CRACK

Designer Michael Oswell on creating the artwork for Holly Herndon’s PROTO album

Courtesy of Michael Oswell

16.05.19
Words by:

In March this year it was announced that Holly Herndon would be releasing the follow-up to 2015’s Platform. Entitled PROTO, the album builds upon her previous releases by broadening her sound to include not just her own vocals, but an entire choral ensemble. Crucially, Herndon revealed the LP would make use of an AI ‘baby’ named Spawn; a “nascent machine intelligence”. In line with her sound, the use of artificial intelligence extends to her visuals, with the video for her lead single, Eternal, featuring constructed footage processed by an intelligent machine that had searched and tried to pinpoint a human face.

The album cover art appears to be of a similar nature. Designed by Michael Oswell, the main subject of the artwork is a face that’s blurred around the edges; its layered composition and shadowy backdrop lending the portrait a vague and ghostly appearance. An animated version sees the forehead of the portrait wrinkle with the movement of its eyebrows, eyes rove independently of one another, cheeks stretch while the tongue sticks out.
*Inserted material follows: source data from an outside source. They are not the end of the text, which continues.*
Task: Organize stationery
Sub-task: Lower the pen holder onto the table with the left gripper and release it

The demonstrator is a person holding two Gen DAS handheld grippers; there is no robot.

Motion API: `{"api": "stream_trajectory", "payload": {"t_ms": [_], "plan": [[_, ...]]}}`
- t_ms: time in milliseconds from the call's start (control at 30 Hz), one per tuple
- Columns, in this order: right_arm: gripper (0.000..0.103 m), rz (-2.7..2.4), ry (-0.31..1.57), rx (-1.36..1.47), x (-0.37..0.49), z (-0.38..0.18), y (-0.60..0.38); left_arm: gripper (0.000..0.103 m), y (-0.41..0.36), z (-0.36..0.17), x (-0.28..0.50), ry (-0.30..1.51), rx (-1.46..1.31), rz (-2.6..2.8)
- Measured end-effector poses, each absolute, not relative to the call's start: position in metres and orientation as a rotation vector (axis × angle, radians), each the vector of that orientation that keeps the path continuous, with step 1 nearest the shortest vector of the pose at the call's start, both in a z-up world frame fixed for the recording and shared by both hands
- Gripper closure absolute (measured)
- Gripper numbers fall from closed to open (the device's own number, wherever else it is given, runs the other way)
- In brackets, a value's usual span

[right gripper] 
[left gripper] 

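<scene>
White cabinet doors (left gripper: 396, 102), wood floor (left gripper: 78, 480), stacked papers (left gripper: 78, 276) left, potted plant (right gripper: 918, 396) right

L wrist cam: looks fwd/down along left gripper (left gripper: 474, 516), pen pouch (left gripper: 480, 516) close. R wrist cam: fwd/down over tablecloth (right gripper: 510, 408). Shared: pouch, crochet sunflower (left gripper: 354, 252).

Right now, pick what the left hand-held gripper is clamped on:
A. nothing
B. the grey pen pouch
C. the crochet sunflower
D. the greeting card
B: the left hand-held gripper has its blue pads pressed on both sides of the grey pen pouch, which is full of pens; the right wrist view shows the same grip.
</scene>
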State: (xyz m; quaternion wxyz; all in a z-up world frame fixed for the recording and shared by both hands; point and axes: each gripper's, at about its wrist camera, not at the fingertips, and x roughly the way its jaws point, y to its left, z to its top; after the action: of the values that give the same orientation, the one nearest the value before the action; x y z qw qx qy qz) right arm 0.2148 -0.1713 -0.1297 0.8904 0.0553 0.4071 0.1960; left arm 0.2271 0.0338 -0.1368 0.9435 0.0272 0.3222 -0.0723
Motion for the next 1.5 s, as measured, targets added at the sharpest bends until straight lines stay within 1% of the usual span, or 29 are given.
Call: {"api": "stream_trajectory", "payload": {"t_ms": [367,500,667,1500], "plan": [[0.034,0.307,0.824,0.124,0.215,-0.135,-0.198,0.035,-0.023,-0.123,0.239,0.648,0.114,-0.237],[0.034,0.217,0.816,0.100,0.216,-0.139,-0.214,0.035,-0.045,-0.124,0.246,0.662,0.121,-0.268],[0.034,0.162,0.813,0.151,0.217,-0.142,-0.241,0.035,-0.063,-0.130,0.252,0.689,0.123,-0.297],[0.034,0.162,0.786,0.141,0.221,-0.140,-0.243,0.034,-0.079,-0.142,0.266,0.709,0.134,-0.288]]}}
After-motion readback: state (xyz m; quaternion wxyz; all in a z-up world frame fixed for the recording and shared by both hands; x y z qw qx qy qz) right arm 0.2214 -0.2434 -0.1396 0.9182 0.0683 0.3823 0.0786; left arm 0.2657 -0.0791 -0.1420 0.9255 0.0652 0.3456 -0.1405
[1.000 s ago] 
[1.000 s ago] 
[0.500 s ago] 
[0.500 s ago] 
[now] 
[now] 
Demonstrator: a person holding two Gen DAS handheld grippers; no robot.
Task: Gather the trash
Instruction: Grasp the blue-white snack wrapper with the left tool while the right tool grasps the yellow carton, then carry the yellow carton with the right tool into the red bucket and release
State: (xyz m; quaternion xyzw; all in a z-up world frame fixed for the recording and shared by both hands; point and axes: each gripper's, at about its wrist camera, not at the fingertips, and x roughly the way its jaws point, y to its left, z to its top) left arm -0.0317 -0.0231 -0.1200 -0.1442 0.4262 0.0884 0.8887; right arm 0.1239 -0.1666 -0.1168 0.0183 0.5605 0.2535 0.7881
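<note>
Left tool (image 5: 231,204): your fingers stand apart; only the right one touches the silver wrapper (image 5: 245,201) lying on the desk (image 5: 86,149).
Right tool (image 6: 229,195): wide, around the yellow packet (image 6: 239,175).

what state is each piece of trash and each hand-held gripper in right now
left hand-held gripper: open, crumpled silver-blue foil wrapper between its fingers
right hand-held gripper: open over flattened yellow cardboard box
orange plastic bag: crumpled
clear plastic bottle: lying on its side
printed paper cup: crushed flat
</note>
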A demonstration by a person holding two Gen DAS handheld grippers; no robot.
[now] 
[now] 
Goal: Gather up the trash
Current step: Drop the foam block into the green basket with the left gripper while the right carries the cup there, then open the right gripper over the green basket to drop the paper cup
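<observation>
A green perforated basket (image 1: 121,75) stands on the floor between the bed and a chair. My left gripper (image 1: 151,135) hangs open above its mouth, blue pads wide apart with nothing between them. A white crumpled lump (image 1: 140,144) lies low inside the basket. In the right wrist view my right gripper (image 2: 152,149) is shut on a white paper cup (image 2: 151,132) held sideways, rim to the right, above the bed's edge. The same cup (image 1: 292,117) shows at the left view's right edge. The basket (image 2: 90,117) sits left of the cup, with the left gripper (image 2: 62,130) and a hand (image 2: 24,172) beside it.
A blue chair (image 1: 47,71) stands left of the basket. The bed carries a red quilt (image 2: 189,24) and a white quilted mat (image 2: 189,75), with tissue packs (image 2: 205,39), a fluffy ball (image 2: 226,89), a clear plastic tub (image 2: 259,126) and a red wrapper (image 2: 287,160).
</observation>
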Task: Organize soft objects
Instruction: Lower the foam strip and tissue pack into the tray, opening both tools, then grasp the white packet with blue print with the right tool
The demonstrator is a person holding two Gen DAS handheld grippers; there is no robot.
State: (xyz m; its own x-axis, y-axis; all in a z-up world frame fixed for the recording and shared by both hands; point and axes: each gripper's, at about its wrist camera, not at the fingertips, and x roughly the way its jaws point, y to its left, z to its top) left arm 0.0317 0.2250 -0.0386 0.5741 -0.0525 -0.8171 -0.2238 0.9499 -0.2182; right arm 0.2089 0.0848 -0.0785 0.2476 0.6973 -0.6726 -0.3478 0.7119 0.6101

It’s certainly a striking cover for one of the year’s most exciting albums so far. So, we caught up with designer and art director Michael Oswell to discuss how he made the artwork, what it was like working with Herndon and how the visuals link to her sound.

How did you first connect with Holly Herndon?

As with most of my clients and collaborators, we’d been orbiting one another’s worlds for a while. I’d been working at Metahaven when they began their collaboration with Holly, and some time after that 4AD commissioned me to make proposals to renew their identity. Sadly that project never came to fruition, but as part of my research I met up with Holly and her partner Mat [Dryhurst] to chat about the day-to-day banalities of working with a record label. And of course, parallel to all this, we’d been following each other on the Terrible Hell Site That Binds Us All, Twitter dot com.

Can you walk us through the concept of the PROTO artwork? How did you go about making it?

It’s tricky to pin down a particular coherent concept, because I’m against design that functions on the basis of what my tutor Nic Hughes referred to as “the click” – an “aha!” moment that reduces the design process to a setup and punchline. Record sleeves accommodate ambiguity more readily than almost any other mass produced design object, and when they incorporate their themes as “aha!” moments it feels like a missed opportunity. Of course there are themes, visual references and allusions, but in comparison to a lot of my other projects, PROTO is not overtly conceptual.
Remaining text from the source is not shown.